Tim O’Toole has appointed two colleagues from his days as chief executive of London Underground to spearhead the groups first rail franchise bid since taking charge of FirstGroup. Former Tube executives Caroline Donaldson and Richard Parry will seek to make West Coast the group’s fifth UK rail franchise. FirstGroup’s UK rail business already generates annual revenue of £2.2bn – West Coast would take this over £3bn.

All four of FirstGroup’s existing franchises are due to expire within the next three years, beginning with Greater Western and Thameslink in 2013. Greater Western is being handed back early, which may not have endeared the Aberdeen-based group to the Department for Transport. O’Toole and Vernon Barker, managing director UK rail, will be under pressure to maintain the group’s large footprint in the UK rail sector, but in a way that ensures a reasonable return for their shareholders.

Our verdict: Rejuvenated First is a serious contender

Keolis

Who are they? – A subsidiary of SNCF, the French state railway
UK rail pedigree – Minority partner in four UK franchises: Southern, Southeastern and London Midland with Govia, and TransPennine Express with FirstGroup
Key people – David Franks, joined Keolis as managing director for new franchises last year. He is designate MD for West Coast

Capturing the West Coast franchise would be a breakthrough deal for Keolis, which has so far operated only as a minority partner in the UK rail industry, with Go Ahead and FirstGroup. Keolis has no experience of operating an intercity franchise in the UK, but parent group SNCF has a wealth of experience as operator of the French TGV network. Keolis has meanwhile made a shrewd move by persuading David Franks, the former head of National Express Group’s UK rail business, to lead its bid and become its designate MD for West Coast. Few in the UK rail industry can match his breadth of experience.

President Sarkosy has instructed SNCF to go forth and conquer, and West Coast would represent a huge prize for the French state railway company. West Coast would only add 3% to SNCF’s annual turnover, but it still represents a risk, especially in view of SNCF’s debt, that they might not be willing to take.

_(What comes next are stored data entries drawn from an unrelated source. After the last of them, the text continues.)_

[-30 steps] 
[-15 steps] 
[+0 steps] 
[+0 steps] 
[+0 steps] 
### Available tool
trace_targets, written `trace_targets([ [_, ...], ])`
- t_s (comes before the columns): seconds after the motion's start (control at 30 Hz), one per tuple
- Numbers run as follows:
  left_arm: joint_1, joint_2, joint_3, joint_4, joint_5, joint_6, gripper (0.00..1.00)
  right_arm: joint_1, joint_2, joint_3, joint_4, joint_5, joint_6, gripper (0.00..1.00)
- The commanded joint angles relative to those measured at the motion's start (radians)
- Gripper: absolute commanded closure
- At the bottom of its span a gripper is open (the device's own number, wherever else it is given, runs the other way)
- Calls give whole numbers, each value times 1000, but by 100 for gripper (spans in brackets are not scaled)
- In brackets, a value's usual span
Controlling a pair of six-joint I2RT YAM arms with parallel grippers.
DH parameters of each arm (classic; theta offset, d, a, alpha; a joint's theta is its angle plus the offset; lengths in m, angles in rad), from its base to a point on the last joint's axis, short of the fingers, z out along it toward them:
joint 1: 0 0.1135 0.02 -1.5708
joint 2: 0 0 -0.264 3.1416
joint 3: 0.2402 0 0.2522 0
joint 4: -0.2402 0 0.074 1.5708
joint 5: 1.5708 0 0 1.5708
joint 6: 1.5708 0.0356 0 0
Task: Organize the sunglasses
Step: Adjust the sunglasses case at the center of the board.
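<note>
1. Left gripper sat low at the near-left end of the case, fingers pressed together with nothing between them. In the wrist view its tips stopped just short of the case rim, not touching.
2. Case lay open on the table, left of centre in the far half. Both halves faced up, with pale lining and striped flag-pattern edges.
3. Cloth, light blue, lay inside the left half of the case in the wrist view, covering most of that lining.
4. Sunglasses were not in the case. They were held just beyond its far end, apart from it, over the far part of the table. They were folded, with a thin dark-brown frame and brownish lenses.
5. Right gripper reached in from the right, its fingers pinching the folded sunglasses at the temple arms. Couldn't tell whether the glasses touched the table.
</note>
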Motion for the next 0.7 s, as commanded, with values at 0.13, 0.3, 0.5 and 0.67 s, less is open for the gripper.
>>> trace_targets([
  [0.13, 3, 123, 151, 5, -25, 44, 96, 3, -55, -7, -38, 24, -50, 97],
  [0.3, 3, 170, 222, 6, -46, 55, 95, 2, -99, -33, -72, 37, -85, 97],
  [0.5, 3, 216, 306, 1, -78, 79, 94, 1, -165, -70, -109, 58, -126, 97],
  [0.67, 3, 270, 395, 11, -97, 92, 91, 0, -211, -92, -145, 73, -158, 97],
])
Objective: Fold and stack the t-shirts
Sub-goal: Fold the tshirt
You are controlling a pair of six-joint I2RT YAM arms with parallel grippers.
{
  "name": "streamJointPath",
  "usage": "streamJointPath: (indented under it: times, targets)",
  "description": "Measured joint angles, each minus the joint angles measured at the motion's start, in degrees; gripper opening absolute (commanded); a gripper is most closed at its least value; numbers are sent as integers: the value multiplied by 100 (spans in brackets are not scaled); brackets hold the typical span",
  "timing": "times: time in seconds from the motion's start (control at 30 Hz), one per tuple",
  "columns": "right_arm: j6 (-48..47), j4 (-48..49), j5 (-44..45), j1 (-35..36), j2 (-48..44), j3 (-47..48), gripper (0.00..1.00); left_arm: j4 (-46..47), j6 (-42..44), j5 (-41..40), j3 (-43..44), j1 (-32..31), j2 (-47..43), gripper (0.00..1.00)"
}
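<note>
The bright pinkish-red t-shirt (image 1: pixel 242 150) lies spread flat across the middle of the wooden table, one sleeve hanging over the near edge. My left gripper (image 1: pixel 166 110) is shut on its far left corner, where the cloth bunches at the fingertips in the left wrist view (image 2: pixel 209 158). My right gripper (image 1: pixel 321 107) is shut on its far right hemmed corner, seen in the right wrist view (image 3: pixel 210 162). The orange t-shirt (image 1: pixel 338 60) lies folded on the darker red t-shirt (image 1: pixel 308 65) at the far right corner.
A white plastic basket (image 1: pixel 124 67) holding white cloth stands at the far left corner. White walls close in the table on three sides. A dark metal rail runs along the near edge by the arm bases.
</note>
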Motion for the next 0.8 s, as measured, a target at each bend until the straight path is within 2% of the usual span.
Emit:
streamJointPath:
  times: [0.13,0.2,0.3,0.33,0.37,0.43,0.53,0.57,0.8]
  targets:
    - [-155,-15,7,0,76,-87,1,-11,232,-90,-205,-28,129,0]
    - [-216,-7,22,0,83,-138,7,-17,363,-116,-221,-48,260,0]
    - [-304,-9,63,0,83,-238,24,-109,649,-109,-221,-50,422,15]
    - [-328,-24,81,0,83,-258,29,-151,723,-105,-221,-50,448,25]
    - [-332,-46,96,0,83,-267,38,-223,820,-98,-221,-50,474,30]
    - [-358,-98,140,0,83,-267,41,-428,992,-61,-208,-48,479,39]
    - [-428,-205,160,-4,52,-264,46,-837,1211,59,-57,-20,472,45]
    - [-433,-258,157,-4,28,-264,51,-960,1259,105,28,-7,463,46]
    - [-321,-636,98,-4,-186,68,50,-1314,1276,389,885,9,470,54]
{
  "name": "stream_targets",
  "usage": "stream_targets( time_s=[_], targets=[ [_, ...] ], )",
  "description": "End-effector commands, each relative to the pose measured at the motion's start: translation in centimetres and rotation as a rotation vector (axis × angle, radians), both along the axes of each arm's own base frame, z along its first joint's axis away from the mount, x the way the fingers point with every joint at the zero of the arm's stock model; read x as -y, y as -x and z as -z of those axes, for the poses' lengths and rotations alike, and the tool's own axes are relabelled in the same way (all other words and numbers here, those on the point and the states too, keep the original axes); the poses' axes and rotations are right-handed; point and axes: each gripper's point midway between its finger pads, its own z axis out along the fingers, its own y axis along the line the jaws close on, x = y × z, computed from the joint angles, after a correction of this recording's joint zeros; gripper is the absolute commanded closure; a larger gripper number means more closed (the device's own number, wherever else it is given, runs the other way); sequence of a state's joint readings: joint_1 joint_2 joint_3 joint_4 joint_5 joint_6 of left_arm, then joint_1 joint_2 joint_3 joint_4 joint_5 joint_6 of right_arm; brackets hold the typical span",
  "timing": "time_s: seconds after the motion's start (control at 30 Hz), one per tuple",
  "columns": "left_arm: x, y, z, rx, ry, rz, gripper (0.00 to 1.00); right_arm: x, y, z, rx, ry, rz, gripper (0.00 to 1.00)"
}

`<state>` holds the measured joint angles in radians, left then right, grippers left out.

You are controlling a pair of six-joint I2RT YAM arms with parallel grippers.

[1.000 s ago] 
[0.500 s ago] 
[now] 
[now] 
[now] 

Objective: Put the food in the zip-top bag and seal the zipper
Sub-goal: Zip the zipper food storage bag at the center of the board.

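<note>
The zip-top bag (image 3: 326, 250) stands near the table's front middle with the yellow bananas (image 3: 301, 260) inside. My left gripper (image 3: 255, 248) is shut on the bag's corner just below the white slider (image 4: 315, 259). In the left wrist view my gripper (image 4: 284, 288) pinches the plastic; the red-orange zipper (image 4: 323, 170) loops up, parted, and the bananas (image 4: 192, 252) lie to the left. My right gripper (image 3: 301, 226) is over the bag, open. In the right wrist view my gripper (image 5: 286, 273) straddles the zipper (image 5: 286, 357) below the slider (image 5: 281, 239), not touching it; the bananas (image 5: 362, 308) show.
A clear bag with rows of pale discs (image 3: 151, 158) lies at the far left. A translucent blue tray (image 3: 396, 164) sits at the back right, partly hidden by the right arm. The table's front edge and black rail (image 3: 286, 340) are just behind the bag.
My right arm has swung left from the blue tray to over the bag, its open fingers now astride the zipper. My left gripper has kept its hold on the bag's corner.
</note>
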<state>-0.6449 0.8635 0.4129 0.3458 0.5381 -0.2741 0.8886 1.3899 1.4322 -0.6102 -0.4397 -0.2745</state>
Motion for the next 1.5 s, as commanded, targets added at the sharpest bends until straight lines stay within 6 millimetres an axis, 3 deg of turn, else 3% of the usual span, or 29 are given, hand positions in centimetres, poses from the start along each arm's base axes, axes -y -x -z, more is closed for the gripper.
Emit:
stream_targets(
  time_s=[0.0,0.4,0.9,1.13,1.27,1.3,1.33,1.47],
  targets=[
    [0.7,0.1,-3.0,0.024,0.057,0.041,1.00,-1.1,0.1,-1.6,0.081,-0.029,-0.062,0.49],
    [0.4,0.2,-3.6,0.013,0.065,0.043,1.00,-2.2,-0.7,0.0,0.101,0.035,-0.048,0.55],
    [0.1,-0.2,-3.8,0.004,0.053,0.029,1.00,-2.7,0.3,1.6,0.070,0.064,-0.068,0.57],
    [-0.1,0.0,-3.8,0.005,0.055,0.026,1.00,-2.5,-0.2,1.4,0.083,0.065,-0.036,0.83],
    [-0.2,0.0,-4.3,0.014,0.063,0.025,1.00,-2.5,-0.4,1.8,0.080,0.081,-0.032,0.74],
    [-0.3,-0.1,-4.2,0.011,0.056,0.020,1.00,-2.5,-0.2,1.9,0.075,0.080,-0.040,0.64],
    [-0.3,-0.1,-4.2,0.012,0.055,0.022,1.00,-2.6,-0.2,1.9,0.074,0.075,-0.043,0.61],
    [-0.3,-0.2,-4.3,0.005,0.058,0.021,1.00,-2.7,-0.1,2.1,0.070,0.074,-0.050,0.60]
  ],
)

Our verdict: The biggest threat to a Virgin victory

Virgin Rail Group

Who are they? – A joint venture between Virgin (51%) and UK transport group Stagecoach (49%)
UK rail pedigree – The incumbent operator: has operated the West Coast intercity franchise since rail privatisation in the mid-1990s
Key people – Tony Collins has been Virgin Trains boss since 2004. Paul Furze-Waddock is new business development director

Virgin’s status as the incumbent operator must give it a considerable advantage when bidding for such a large and risky franchise. However, the group’s relationship with the Department for Transport has been a notoriously difficult one. Could it be payback time? The joint venture lost the CrossCountry franchise to Arriva when it was retendered in 2007, so losing West Coast would mean the end of its 15-year presence on Britain’s railway network. There are a few people in Great Minster House who might raise a glass to that, although some expect that a Judicial Review would follow.

However, two aggressive entrepreneurs like Sir Richard Branson and Sir Brian Souter won’t be giving up without a fight. The West Coast operation has changed beyond recognition under Virgin’s tenure. Passenger satisfaction (89%), punctuality (85%) and growth are all higher than on government-run East Coast. Can they make the case?